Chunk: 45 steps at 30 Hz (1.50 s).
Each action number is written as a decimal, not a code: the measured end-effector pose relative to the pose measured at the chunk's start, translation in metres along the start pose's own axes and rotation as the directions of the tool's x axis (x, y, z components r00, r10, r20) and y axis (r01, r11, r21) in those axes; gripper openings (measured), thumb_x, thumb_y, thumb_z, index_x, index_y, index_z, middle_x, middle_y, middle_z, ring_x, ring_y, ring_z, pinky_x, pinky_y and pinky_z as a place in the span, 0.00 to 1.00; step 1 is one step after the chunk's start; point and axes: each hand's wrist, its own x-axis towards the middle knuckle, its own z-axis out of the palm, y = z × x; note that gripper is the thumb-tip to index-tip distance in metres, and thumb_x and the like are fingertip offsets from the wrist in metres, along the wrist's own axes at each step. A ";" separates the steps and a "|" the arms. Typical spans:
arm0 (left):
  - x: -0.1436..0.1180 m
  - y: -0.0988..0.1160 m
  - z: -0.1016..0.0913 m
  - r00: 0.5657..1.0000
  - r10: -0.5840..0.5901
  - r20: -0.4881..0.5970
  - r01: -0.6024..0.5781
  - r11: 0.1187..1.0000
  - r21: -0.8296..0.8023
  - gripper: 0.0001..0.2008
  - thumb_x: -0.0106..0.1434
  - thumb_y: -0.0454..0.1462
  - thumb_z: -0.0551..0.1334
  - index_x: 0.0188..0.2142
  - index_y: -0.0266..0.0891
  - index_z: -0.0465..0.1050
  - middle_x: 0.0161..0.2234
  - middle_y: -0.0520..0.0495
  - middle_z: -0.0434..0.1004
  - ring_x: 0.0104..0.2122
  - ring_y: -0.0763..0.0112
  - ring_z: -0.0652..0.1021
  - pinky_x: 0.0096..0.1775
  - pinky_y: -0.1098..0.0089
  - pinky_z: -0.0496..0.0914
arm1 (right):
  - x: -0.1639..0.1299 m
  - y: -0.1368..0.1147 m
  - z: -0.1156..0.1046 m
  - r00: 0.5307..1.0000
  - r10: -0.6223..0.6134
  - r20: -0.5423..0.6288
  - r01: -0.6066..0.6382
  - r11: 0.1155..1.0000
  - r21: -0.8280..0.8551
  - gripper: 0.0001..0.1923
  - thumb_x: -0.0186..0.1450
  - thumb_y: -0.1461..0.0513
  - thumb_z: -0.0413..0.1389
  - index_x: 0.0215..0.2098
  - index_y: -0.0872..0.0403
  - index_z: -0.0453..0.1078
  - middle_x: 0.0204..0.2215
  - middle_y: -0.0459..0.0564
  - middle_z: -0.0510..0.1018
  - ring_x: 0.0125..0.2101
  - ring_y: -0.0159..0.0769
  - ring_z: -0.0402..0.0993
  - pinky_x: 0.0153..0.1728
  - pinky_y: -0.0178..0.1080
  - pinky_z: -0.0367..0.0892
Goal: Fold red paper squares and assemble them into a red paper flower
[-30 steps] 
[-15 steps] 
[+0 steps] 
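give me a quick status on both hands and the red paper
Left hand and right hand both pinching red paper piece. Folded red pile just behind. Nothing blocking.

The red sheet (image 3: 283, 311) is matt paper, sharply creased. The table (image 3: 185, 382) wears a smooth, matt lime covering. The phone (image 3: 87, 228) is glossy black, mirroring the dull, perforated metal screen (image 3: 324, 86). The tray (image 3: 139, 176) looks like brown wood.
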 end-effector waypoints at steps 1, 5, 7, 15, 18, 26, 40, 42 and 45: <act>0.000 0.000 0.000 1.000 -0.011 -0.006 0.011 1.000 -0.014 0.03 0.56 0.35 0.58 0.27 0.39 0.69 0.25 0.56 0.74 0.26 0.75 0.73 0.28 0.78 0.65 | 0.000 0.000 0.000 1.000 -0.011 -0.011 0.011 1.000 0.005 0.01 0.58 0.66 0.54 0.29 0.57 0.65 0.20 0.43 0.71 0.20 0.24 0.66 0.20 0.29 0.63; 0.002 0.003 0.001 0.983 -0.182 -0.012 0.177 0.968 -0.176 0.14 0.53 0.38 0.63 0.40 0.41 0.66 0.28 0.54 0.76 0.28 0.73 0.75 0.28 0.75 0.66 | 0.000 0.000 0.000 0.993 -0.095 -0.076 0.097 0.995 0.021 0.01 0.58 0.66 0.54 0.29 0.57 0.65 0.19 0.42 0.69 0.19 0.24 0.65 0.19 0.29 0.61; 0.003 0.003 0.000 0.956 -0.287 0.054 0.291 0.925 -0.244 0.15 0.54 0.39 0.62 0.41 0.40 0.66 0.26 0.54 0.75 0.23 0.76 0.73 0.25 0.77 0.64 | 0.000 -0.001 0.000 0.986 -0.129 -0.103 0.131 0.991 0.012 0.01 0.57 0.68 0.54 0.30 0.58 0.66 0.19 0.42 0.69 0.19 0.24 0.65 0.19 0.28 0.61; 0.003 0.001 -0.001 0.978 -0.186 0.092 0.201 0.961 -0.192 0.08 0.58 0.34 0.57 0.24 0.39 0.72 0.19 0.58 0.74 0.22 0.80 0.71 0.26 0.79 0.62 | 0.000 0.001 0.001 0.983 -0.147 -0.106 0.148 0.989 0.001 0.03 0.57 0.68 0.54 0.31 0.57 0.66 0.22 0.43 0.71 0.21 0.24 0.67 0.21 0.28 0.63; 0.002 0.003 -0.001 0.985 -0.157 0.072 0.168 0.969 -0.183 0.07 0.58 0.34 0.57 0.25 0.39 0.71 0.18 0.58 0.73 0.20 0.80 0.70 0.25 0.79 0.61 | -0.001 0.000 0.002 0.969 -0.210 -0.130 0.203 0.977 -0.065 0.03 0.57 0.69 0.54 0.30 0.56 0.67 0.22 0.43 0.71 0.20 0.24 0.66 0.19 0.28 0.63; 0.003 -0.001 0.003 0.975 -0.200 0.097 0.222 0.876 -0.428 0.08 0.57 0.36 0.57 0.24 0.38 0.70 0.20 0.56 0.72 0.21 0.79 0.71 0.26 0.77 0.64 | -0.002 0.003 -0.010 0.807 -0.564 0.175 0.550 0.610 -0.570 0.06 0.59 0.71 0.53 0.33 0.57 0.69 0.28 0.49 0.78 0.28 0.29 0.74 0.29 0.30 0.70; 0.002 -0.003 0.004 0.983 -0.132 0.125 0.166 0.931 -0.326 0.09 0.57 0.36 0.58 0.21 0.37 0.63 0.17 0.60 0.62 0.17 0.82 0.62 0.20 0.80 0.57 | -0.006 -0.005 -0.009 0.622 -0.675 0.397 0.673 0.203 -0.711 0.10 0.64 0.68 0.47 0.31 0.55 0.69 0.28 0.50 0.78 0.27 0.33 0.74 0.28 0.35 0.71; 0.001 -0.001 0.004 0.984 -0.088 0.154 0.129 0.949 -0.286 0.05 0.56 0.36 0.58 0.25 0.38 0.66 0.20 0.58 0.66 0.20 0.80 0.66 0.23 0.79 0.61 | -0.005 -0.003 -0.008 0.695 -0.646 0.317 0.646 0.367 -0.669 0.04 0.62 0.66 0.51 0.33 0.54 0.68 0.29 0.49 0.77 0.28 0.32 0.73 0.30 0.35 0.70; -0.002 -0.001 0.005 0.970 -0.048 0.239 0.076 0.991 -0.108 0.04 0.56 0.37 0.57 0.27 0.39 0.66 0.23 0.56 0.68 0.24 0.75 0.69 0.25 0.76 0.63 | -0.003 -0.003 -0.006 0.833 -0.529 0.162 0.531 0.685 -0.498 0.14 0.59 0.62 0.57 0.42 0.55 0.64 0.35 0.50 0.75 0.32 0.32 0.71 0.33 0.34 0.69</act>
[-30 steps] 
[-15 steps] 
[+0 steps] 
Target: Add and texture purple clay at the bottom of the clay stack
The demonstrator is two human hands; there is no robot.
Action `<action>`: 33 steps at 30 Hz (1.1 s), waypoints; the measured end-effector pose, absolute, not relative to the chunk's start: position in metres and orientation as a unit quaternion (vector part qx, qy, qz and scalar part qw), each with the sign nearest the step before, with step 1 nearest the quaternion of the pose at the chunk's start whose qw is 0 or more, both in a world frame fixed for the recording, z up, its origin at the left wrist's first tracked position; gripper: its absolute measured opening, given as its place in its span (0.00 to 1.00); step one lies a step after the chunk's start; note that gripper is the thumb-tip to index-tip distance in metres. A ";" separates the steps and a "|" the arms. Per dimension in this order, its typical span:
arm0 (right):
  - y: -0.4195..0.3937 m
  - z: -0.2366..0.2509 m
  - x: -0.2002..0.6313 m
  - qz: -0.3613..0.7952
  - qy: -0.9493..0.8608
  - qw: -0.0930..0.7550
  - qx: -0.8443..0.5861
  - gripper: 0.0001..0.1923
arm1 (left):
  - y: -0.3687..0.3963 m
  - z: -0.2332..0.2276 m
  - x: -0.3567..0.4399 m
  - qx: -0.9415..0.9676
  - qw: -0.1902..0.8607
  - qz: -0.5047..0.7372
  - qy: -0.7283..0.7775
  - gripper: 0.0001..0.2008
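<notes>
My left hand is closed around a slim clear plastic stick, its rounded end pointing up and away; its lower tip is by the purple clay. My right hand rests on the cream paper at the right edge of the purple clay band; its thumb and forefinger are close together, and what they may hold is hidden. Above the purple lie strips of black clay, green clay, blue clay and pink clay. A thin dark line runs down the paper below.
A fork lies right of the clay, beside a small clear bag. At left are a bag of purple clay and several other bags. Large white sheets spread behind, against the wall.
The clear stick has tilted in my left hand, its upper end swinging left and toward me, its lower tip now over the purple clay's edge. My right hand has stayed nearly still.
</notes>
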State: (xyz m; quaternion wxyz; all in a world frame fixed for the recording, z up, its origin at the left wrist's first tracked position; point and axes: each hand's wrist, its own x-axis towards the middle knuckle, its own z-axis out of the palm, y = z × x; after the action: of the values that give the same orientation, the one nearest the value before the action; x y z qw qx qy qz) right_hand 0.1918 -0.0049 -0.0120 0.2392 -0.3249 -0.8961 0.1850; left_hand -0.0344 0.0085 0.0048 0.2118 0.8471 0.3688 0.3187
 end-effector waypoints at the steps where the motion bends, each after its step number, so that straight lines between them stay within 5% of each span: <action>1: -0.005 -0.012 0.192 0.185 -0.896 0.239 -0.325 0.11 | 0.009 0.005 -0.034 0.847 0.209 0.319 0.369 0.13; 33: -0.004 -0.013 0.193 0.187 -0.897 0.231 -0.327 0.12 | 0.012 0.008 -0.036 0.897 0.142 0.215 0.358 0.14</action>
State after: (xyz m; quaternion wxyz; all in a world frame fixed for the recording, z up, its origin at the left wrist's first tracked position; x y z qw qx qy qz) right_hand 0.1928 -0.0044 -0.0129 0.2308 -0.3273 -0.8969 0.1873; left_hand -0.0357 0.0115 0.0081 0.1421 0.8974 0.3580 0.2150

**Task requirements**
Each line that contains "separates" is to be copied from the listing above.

**Answer to the problem**
Each action number is written as a decimal, not a code: the measured end-effector pose relative to the pose measured at the chunk's start, translation in metres along the start pose's own axes and rotation as the directions of the tool's x axis (x, y, z components r00, r10, r20) and y axis (r01, r11, r21) in those axes; gripper openings (measured), thumb_x, thumb_y, thumb_z, index_x, index_y, index_z, middle_x, middle_y, middle_z, ring_x, ring_y, ring_z, pinky_x, pinky_y and pinky_z as a place in the span, 0.00 to 1.00; step 1 is one step after the chunk's start; point and axes: each hand's wrist, its own x-axis towards the middle knuckle, its own z-axis out of the palm, y = z × x; note that gripper is the thumb-tip to index-tip distance in metres, and thumb_x and the like are fingertip offsets from the wrist in metres, along the wrist's own axes at each step. A ";" separates the steps and a "|" the arms. Typical spans:
Action `<action>`: 33 steps at 30 Hz (1.1 s), waypoints; the measured end-effector pose, absolute, not relative to the chunk's start: position in metres and orientation as a unit quaternion (vector part qx, qy, qz and scalar part qw), each with the sign nearest the step before, with step 1 nearest the quaternion of the pose at the chunk's start whose qw is 0 or more, both in a world frame fixed for the recording, z up, its origin at the left wrist's first tracked position; gripper: its absolute measured opening, given as its place in its span (0.00 to 1.00); step one lies a step after the chunk's start; note that gripper is the thumb-tip to index-tip distance in metres. A ";" separates the steps and a "|" the arms. Per dimension in this order, its typical span:

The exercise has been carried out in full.